## [WORK REQUEST]
Output every line of the material exactly, omitting images.

## [AVAILABLE DATA]
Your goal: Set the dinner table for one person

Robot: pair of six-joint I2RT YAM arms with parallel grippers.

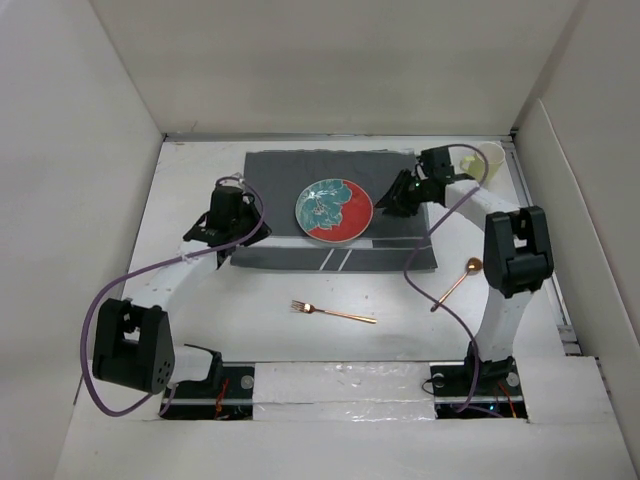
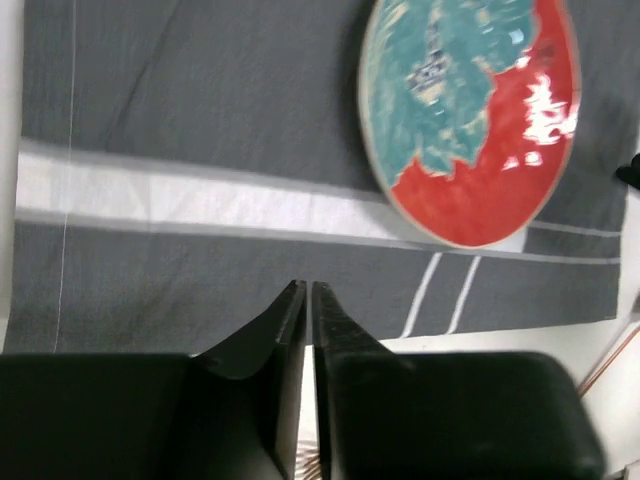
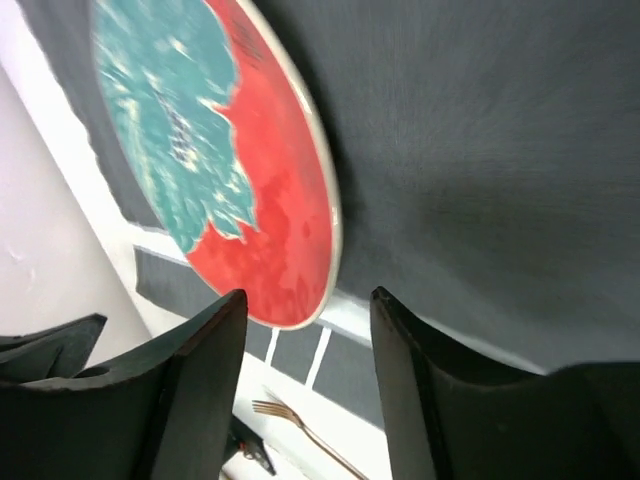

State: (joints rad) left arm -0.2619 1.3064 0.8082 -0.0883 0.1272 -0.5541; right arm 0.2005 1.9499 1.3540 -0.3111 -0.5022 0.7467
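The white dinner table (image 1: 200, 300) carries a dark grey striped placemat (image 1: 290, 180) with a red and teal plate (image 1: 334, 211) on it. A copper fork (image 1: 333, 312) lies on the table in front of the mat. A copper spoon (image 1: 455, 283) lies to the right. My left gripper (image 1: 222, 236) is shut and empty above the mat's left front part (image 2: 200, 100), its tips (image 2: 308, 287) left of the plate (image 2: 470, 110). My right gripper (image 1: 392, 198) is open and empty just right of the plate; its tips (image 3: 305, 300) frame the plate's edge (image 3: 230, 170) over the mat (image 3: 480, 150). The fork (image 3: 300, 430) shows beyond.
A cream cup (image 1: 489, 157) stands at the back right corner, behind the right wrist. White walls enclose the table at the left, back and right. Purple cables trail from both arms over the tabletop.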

## [PROBLEM SOLUTION]
Your goal: Set the dinner table for one person

Robot: pair of six-joint I2RT YAM arms with parallel grippers.


State: (joints rad) left arm -0.2619 1.3064 0.8082 -0.0883 0.1272 -0.5541; right arm 0.2005 1.9499 1.3540 -0.3111 -0.5022 0.7467
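The white dinner table (image 1: 200, 300) carries a dark grey striped placemat (image 1: 290, 180) with a red and teal plate (image 1: 334, 211) on it. A copper fork (image 1: 333, 312) lies on the table in front of the mat. A copper spoon (image 1: 455, 283) lies to the right. My left gripper (image 1: 222, 236) is shut and empty above the mat's left front part (image 2: 200, 100), its tips (image 2: 308, 287) left of the plate (image 2: 470, 110). My right gripper (image 1: 392, 198) is open and empty just right of the plate; its tips (image 3: 305, 300) frame the plate's edge (image 3: 230, 170) over the mat (image 3: 480, 150). The fork (image 3: 300, 430) shows beyond.
A cream cup (image 1: 489, 157) stands at the back right corner, behind the right wrist. White walls enclose the table at the left, back and right. Purple cables trail from both arms over the tabletop.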

Nothing else is required to finish the exercise.